Comment by jeroenhd

Comment by jeroenhd a day ago

5 replies

Pinning the intermediate CA should work. Alternatively, calculate the cost of updating the cert pinning mechanism if it's custom and compare it to paid, 1 year certificates (though those will go away eventually too).

On the other hand, if you're using an app specific server, there's no need for you to use public certificates. A self-generated one with a five or ten year validity will pin just as nicely. That breaks if you need web browsers or third parties to talk to the same API, of course.

phasmantistes 20 hours ago

Please don't suggest pinning a publicly-trusted intermediate. The CA may change which intermediate they're using at any time for any reason with no warning, and then the app which pinned that intermediate is hosed.

  • jeroenhd 18 hours ago

    It depends what intermediate you pin, but the CA can also choose to change the root certificate they use at any time like Let's Encrypt did in 2024 when the CA that signed their cross signed certificate stood to expire. Plus, depending on where you get your certificates from, the reseller certificate may already be an intermediate rather than its own root.

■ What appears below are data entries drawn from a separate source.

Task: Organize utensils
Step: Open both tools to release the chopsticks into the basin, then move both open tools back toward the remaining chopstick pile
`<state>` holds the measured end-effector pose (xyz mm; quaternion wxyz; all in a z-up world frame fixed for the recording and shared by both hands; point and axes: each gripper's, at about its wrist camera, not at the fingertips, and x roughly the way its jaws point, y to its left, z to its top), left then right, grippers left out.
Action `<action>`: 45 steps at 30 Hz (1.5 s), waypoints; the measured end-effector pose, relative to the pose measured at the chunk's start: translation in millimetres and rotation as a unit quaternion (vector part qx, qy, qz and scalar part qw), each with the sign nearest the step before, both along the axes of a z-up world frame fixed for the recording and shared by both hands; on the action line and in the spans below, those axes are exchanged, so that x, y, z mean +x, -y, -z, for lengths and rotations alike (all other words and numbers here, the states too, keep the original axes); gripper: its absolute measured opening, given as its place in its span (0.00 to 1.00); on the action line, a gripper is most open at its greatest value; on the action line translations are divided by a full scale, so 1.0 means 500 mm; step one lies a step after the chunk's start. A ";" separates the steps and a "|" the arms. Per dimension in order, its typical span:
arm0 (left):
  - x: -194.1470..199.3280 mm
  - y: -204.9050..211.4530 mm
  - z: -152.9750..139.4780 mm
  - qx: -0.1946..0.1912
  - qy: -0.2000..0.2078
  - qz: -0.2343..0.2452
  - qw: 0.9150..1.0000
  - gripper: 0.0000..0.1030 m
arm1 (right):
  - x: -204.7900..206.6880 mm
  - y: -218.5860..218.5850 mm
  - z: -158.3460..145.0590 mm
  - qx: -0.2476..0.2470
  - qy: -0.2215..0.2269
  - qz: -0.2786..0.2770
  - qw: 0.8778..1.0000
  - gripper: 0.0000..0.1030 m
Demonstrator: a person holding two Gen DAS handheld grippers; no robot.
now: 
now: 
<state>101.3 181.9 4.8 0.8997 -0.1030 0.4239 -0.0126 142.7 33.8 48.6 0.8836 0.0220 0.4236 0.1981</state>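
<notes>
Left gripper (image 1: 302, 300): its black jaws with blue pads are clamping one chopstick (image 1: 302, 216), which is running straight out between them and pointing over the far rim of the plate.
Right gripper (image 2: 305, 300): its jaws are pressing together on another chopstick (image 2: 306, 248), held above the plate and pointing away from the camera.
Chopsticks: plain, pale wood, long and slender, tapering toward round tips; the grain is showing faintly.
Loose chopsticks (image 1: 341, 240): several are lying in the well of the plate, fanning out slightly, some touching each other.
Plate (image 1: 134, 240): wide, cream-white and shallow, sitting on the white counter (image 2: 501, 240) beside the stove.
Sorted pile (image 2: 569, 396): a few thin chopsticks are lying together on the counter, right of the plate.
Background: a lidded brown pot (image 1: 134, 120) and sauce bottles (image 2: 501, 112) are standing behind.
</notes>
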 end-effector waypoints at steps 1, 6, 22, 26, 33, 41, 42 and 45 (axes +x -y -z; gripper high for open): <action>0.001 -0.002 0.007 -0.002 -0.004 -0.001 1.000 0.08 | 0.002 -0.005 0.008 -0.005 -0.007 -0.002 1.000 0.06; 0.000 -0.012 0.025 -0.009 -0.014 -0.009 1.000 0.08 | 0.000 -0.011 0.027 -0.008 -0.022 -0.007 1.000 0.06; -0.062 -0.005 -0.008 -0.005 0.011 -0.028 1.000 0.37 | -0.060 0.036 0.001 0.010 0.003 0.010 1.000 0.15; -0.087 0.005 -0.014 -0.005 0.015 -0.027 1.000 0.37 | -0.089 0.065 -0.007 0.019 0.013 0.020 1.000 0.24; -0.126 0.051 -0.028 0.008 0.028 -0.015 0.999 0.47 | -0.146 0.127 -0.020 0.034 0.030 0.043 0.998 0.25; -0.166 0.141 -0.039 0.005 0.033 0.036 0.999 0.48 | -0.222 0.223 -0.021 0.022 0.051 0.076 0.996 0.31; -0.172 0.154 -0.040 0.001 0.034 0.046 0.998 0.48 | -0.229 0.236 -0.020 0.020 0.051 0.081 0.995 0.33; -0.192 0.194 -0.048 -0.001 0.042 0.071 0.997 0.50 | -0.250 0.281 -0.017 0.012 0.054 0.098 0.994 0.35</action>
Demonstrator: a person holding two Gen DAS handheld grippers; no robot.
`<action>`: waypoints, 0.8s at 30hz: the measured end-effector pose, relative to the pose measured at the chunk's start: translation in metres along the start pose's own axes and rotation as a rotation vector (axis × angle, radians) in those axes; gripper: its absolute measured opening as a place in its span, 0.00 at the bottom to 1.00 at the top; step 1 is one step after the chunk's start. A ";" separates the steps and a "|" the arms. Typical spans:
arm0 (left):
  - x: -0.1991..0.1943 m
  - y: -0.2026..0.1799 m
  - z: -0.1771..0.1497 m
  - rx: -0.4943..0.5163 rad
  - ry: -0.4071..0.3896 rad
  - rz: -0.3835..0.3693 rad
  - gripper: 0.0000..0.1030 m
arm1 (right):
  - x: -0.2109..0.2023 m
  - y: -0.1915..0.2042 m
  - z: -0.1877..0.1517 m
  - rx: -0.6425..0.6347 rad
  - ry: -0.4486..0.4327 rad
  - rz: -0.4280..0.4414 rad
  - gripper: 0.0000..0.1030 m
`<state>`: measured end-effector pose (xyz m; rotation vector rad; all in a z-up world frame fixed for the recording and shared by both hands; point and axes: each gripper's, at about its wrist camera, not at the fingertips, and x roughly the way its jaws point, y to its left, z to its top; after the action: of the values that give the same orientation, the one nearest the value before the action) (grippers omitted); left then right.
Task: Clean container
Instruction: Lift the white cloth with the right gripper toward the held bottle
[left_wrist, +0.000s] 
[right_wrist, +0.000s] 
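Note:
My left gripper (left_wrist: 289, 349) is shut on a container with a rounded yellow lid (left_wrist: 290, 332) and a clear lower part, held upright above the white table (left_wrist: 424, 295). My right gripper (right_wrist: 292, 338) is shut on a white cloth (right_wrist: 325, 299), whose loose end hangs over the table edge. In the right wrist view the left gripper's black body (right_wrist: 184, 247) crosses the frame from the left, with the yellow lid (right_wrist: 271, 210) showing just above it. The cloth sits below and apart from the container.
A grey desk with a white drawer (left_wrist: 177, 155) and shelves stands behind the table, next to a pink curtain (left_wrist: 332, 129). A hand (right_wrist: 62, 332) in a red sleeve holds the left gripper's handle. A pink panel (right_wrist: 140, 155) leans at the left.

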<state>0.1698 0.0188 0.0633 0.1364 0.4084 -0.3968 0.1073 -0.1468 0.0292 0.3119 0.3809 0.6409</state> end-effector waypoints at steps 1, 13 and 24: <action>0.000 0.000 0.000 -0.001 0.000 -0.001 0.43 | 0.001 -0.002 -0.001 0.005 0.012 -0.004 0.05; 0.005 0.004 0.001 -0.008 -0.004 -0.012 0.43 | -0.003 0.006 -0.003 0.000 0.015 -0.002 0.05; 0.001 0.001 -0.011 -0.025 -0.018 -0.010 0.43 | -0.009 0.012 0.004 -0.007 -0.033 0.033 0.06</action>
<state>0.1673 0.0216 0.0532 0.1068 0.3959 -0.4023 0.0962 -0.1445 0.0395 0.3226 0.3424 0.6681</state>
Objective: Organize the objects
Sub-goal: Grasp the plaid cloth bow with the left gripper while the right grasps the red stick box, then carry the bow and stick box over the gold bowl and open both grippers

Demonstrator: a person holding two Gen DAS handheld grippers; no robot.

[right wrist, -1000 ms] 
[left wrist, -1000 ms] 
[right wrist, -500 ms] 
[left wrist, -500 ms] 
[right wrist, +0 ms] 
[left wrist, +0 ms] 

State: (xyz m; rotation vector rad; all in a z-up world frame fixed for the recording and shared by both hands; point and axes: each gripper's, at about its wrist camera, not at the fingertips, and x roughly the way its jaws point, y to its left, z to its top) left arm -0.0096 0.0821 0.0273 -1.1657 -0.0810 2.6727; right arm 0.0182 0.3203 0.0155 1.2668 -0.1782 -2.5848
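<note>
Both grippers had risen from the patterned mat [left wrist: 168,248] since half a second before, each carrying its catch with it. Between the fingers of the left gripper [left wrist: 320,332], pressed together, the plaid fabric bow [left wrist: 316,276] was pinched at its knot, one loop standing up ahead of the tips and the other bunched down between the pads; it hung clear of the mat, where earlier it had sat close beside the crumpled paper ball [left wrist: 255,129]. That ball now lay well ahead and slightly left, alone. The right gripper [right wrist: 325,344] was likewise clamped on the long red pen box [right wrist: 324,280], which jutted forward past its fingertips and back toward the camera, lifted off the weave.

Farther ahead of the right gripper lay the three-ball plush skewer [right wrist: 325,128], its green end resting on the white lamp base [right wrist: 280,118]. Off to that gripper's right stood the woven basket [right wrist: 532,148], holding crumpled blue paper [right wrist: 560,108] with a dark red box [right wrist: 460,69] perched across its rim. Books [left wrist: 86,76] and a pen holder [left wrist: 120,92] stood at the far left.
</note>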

    You should probably pin the highest certificate in the chain that's going to stay current for as long as possible. Or, if the goal is just "I don't want people snooping around in my app's traffic" rather than "I want to protect against a rogue CA being used to hijack my customers' traffic", reuse the private key in the CSR and pin that, it'll get the job done.

nickf a day ago

It'll be tough when ICAs rotate every 5/6 months and may even randomise.

  • jeroenhd 18 hours ago

    You can prepare CSRs with new public keys years in advance. It'll take some certbot/ACME scripting to use them instead of aurogenerating new ones on the fly, but that way you can pin your future certificates. Add pins as you prepare new CSRs and drop them as the certificates expire, and depending on the size of the list you choose you should be good for months or years without app updates.

    Plus, if you do any key pinning, you'd probably do well to also pin a backup public key you haven't used in case your CA/infra collapses and you quickly need to redo your HTTPS setup.

    • nickf 18 hours ago

      You can, but it’s still dangerous. You don’t have control over if those certs are revoked or keys blocklisted.

      It’s best to simply not use public certs for pinning, if you really must do it.